=== PROBLEM ===
What appears from the first line of the records below through the line containing "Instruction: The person" must be reproduced verbatim.
[Opening DATA EXTRACTS section]
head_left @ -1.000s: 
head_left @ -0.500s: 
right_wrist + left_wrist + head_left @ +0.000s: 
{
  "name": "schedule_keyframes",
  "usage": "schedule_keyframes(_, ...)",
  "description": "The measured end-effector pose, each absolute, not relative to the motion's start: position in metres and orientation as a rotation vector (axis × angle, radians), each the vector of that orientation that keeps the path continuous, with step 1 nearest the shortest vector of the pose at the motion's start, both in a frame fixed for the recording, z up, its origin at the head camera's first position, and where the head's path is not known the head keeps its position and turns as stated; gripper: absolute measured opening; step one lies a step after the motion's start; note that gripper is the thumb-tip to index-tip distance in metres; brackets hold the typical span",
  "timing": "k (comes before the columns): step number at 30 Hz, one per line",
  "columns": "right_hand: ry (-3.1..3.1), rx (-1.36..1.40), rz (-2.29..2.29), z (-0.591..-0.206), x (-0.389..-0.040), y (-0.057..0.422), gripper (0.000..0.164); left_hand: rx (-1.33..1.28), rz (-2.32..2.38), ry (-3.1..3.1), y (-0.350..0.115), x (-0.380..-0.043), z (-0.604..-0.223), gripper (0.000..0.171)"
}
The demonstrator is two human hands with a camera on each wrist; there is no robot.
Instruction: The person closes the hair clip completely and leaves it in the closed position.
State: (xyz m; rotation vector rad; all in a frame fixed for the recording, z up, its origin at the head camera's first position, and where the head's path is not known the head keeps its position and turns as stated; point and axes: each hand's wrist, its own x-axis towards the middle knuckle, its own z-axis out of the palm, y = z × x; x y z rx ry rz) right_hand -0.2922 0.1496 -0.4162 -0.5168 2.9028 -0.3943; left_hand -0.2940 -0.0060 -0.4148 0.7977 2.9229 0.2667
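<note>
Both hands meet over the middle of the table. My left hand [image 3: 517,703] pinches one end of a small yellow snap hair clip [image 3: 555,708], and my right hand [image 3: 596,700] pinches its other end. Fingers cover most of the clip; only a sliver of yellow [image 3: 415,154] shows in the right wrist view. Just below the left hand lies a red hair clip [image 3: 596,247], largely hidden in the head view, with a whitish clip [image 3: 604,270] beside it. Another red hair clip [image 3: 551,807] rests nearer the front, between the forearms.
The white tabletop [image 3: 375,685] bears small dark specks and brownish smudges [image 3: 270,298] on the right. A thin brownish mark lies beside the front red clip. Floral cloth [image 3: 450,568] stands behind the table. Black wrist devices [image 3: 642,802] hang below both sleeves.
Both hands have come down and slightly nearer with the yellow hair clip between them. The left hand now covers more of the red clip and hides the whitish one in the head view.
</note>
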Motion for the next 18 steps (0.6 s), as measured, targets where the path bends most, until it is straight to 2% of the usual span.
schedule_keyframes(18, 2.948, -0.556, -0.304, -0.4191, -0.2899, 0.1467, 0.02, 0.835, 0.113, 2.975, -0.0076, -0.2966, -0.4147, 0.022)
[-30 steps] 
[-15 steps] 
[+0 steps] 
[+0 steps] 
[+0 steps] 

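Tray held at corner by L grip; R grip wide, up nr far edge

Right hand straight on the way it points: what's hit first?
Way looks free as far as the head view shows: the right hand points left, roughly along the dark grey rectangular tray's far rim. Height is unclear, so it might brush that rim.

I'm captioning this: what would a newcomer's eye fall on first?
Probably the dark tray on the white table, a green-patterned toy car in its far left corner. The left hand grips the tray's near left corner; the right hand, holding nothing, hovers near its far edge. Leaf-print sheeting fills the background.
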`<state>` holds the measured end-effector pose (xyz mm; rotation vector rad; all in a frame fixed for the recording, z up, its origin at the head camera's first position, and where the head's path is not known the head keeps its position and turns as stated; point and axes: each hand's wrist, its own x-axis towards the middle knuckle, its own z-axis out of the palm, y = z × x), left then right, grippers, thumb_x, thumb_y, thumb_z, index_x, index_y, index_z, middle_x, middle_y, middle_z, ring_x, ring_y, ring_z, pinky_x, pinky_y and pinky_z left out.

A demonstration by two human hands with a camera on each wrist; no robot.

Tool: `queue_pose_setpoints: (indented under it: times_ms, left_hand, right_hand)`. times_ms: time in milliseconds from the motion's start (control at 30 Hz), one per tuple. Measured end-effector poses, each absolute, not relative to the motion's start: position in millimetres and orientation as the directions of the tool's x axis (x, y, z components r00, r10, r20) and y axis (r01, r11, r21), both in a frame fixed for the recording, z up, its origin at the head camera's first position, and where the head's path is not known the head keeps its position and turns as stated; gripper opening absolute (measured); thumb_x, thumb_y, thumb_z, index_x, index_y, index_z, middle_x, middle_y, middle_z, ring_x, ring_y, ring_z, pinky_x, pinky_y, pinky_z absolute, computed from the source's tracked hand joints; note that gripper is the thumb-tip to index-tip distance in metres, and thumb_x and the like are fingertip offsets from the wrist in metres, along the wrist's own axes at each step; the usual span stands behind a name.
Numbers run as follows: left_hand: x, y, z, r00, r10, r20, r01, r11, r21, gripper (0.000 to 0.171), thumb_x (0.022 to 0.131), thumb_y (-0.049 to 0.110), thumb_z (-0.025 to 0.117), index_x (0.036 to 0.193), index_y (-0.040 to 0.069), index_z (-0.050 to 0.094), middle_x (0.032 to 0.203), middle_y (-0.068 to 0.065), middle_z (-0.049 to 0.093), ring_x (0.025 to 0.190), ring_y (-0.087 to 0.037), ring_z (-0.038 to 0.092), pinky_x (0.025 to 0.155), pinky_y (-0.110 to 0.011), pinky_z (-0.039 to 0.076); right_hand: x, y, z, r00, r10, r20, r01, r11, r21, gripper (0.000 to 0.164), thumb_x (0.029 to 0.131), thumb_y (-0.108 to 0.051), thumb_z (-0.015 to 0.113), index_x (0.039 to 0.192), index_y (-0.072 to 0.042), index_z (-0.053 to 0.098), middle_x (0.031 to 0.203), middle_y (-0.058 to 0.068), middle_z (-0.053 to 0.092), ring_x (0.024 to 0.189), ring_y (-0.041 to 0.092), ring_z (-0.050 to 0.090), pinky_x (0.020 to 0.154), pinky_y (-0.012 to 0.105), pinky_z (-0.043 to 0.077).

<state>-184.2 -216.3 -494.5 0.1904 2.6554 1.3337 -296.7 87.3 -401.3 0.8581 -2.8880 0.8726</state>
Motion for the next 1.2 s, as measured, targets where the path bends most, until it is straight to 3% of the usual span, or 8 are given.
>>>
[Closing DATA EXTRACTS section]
=== SOLUTION TO THE EXERCISE ===
head_left @ -1.000s: 
head_left @ -0.500s: 
right_wrist + left_wrist + head_left @ +0.000s: 
{
  "name": "schedule_keyframes",
  "usage": "schedule_keyframes(_, ...)",
  "description": "The measured end-effector pose, each absolute, not relative to the motion's start: position in metres and orientation as a rotation vector (axis × angle, radians), each the vector of that orientation that keeps the path continuous, with step 1 nearest the shortest vector of the pose at the motion's start, both in a frame fixed for the recording, z up, its origin at the head camera's first position, and where the head's path is not known the head keeps its position and turns as stated; gripper: absolute measured opening; step one lies a step after the motion's start; note that gripper is the thumb-tip to index-tip distance in metres; brackets hold the typical span",
  "timing": "k (comes before the columns): step number at 30 Hz, one per line",
  "columns": "right_hand: ry (-3.1..3.1), rx (-1.36..1.40), rz (-2.29..2.29), z (-0.591..-0.206), x (-0.389..-0.040), y (-0.057..0.422), gripper (0.000..0.164); left_hand: rx (-1.33..1.28), rz (-2.32..2.38), ry (-3.1..3.1), y (-0.350..0.115), x (-0.380..-0.043), z (-0.604..-0.223), gripper (0.000..0.171)"
}
The demonstrator is two human hands with a camera on each wrist; there is no robot.
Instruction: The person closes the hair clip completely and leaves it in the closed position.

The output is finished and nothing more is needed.